Ah, the groupies. Musically, you guys are noted for bringing some partytime into a genre that can be a little staid. When The Bear is hanging at barbecues and needing to get the party going, what gets put on the speakers?
Any kind of hip-hop for the most part. The barbecue that I was at last night was Madvillain and Danger Mouse and Four Tet. Of course, Jay-Z and 50 Cent were there.
When you guys are playing a city like L.A., is it harder to connect with the crowd? A lot of bands come through town and seem frustrated because no one is pogoing around.
I don’t know. Our shows in the more pretentious towns are getting—I don’t mean to say pretentious, I mean to say the shier towns or the more jaded towns—they’re getting better. I just figure if they paid to see the show, especially if it’s a headlining tour, that even if they’re not into it, they probably like it. More times than not, after a show where you think the crowd sucked, tons of people will come up to you and tell you that it was fun. You can never really tell. And I’m not rocking out when I go to see a show. I just watch the show.
What’s Seattle like in that regard?
Oh, Seattle has a real hipster vibe with very little rocking out. People in Seattle will rock out a little bit when they know it’s a band they’re supposed to rock out to.
But it sounds like a pretty nurturing city for musicians.
Yeah, definitely. It’s a great place to play music in that regard. It’s a horrible place to tour from, to have to go hundreds of miles to play any show at all. But the people who play music around here definitely make up for it.
This is way off the topic, but whatever happened to your website, Friction USA?
(chuckles) Oh, it’s just gone. Once I started doing the band stuff seriously, I didn’t really have the time to focus on it and make it work.
It was kind of in line with Suicide Girls or something?
Yeah. They pretty much have the whole market cornered.
From porn to politics – if you guys got mega-big, what’s a pet cause you could see yourself adopting?
Depending on the timeframe or depending on who’s in Washington at the time, I would definitely do whatever I could—and I’d hope the band would be into it—to get the neocons out of the White House. I mean, I personally feel that it’s ridiculous that anyone could think that anyone in the Administration is doing a good job at all. They’re just killing people and lying and committing crimes.

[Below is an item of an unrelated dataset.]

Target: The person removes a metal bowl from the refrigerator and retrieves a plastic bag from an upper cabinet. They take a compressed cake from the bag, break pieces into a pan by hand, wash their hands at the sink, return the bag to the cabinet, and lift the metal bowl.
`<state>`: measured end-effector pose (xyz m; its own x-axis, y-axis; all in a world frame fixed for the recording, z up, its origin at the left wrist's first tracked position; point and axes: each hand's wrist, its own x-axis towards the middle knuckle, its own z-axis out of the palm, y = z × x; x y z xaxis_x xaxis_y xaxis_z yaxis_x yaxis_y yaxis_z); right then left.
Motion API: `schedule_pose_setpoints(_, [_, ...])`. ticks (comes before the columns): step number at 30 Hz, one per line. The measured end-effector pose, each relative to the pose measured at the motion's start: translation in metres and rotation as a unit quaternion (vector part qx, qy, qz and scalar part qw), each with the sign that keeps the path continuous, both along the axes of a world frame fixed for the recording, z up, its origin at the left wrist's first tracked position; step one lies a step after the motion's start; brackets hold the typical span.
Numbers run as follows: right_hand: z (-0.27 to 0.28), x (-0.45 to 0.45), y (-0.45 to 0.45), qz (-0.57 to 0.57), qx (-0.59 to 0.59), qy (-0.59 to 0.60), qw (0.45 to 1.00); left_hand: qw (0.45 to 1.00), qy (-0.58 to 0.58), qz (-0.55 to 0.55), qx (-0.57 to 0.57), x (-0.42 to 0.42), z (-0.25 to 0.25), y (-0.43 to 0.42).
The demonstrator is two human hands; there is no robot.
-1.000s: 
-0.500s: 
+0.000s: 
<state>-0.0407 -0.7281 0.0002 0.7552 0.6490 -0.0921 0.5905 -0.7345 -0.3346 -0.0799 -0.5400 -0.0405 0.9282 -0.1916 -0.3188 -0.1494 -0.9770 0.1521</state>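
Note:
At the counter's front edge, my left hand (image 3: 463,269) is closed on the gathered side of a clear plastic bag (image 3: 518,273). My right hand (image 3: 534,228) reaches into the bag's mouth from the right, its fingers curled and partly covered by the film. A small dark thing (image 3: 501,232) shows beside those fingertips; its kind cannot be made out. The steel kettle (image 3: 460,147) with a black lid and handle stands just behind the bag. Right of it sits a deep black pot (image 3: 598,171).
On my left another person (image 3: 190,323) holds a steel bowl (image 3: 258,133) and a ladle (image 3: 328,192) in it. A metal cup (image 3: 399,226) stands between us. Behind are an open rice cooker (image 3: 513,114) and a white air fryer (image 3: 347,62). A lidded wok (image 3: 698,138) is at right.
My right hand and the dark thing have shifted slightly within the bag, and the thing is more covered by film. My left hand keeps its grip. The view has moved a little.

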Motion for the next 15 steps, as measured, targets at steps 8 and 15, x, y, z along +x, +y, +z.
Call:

Working in a liberal business, living in a liberal city, were you surprised by the second term?
Oh, I knew. I knew. They control the fricking voting boxes. It’s tough to compete with that. I don’t think it was a legal election. I even bet Dave, our guitar player, a thousand dollars that Bush would win, just because I knew he was going to win. Then we changed it to a steak dinner.
That would have been doubly painful for Dave. Bush wins and he’s a grand in the hole.